We arrived at the “dirty hold,” another large cell, much like the one at the courthouse. Hard wooden bench lining one wall. Single metal toilet and sink. Two public pay phones. All calls had to be made collect, we were informed, while an automated message would inform the receiver the call originated from the Suffolk County Jail.
We were unshackled. The CO exited. The metal door clanged shut, and that was that.
I rubbed my wrists, then noticed I was the only one who did so. Everyone else was already lining up for the phone. Ready to call whomever to bail them out.
I didn’t line up. I sat on the hard wooden bench and watched the hookers and drug dealers, who still had more people who loved them than I did.
The CO called my name first. Even knowing it was coming, I had a moment of panic. My hands gripped the edge of the bench. I wasn’t sure I could let go.
I’d handled it so far. I’d handled so much thus far. But now, the processing. Officer Tessa Leoni would officially cease to exist. Inmate #55669021 would take her place.
I couldn’t do it. I wouldn’t do it.
The CO called my name again. He stood outside the metal door, staring straight at me through the window. And I knew he knew. Of course he knew. They were admitting a female state police officer. Had to be the juiciest scuttlebutt around. A woman charged with killing her husband and suspected of mu
rdering her six-year-old daughter. Exactly the kind of inmate COs loved to hate.
I forced myself to let go of the bench. I drew myself to standing.
Command presence, I thought, a little wildly. Never let them see you sweat.
I made it to the door. The CO snapped on the bracelets, placing his hand upon my elbow. His grip was firm, his face impassive.
“This way,” the CO said, and jerked my arm to the left.
We returned to command central, where I was grilled for basic information: height, weight, DOB, closest relative, contact information, addresses, phone numbers, distinguishing tattoos, etc. Then they took my picture standing in front of the cinder-block wall, holding a sign covered in the number that would be my new identity. The finished product became my new ID card, which I would be required to wear at all times.

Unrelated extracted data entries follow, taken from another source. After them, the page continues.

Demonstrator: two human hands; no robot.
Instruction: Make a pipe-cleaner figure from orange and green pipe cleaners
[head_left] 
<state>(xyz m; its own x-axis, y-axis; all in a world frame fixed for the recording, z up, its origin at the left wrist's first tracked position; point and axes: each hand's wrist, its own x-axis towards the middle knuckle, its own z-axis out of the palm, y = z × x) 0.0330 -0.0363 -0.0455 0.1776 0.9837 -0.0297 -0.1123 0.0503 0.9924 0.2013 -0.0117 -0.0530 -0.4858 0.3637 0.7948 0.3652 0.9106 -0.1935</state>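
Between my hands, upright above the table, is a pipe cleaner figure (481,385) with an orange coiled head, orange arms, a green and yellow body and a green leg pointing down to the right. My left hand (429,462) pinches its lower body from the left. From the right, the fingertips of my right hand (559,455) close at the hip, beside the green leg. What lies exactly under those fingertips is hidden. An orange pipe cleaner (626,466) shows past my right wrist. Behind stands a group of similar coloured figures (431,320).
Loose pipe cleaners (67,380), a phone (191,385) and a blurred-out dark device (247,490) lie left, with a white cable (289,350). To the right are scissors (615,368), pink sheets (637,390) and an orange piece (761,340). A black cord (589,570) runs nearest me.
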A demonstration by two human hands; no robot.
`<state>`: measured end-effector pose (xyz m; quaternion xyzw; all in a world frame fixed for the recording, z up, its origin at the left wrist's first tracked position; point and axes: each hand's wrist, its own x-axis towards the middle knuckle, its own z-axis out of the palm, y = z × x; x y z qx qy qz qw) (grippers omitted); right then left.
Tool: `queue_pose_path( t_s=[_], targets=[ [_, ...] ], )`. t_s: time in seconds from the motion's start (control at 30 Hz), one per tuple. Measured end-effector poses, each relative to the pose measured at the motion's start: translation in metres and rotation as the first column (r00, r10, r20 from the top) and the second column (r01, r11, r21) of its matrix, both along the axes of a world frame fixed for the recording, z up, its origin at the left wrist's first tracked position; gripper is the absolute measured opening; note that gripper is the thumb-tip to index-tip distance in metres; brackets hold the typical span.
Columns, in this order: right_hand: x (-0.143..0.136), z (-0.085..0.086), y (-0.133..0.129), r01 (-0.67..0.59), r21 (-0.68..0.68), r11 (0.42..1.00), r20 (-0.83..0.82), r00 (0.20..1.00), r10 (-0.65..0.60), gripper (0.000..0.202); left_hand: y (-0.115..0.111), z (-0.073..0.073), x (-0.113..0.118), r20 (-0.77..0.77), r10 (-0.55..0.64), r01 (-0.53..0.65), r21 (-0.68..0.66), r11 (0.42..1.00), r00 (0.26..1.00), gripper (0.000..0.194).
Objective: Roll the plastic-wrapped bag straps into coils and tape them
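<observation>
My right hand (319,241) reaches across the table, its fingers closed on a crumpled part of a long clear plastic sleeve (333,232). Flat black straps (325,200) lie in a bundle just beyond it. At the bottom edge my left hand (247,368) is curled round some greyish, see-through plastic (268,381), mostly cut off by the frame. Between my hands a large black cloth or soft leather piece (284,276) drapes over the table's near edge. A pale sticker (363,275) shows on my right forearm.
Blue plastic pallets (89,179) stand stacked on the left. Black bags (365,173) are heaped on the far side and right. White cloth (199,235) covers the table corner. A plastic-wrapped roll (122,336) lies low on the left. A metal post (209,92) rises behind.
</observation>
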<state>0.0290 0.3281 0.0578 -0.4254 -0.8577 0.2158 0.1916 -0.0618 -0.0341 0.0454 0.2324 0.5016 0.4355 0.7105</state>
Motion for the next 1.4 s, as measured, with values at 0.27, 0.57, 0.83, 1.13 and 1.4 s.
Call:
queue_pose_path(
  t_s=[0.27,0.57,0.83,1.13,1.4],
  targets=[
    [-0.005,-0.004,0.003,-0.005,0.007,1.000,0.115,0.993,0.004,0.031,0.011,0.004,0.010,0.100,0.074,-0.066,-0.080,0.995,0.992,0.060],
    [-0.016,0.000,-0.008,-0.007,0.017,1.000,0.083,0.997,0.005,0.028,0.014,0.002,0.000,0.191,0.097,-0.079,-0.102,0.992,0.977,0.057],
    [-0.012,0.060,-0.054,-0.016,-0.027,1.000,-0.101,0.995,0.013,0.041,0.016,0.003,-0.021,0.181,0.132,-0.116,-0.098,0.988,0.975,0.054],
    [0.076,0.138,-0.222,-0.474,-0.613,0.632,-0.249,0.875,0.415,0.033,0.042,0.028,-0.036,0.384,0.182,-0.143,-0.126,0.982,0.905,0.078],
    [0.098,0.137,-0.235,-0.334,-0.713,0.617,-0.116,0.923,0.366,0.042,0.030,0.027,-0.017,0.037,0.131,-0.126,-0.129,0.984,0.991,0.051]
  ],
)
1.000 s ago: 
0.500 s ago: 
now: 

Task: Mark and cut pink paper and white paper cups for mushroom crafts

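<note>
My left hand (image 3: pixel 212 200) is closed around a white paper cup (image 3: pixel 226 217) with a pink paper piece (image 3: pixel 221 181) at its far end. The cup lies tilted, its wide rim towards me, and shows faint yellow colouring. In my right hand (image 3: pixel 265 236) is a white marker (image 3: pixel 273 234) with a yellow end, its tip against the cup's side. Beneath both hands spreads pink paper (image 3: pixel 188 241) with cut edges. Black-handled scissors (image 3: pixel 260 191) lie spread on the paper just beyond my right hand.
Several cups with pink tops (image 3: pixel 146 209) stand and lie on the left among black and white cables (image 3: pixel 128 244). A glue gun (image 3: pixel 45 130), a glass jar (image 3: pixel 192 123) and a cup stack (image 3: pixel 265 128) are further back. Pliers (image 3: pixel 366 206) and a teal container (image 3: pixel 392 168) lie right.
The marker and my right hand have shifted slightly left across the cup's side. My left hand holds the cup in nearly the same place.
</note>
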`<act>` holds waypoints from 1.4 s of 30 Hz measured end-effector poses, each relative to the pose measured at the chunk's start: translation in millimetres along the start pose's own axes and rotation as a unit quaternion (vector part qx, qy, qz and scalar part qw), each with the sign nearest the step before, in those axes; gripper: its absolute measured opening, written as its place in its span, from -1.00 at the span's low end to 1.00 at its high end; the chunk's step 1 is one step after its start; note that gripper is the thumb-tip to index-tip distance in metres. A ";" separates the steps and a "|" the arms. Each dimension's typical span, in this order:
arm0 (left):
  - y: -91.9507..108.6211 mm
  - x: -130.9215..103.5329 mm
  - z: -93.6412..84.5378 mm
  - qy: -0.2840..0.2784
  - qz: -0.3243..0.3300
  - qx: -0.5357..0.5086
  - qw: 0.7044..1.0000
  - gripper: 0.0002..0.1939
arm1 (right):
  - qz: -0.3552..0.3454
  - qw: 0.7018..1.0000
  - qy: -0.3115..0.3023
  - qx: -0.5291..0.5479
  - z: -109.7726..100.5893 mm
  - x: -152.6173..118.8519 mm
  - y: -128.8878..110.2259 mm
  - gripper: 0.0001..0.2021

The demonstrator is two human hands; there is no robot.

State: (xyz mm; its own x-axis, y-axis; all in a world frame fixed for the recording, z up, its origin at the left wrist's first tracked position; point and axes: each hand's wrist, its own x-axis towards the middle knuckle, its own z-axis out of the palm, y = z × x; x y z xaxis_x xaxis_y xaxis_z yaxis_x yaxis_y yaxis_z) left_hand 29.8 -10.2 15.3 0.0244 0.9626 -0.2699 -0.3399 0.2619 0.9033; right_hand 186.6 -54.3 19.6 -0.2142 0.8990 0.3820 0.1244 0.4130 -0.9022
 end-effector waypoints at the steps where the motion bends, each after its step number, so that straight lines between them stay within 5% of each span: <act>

Back down the corridor. New room, where they took away my clothing, and I got to squat naked while a female officer pointed a flashlight into all of my orifices. I received a drab brown prison suit—one pair of pants, one shirt—a single pair of flat white sneakers, nicknamed “Air Cabrals” in deference to the sheriff, Andrea Cabral, and a clear plastic hooter bag. The hooter bag contained a clear toothbrush the size of a pinky, a small clear deodorant, clear shampoo, and white toothpaste. The toiletries were clear to make it harder for inmates to conceal drugs in the containers. The toothbrush was small so it would be less effective when inevitably made into a shiv.
If I desired additional toiletries, say conditioner, hand lotion, lip balm, I had to purchase them from the commissary. Chapstick ran $1.10. Lotion $2.21. I could also buy better tennis shoes, ranging from $28 to $47.
Next, the nurse’s office. She checked out my black eye, swollen cheek, and gashed head. Then I got to answer routine medical questions, while being inoculated for TB, always a major consideration for prison populations. The nurse lingered on the psych eval, perhaps trying to determine if I was the kind of woman who might do something rash, like hang myself with overbleached sheets.
The nurse signed off on my medical eval. Then the CO escorted me down the cinder-block hall to the elevator banks. He punched the ninth floor, which held pretrial women. I had two choices, Unit 1-9-1 or Unit 1-9-2. I got 1-9-2.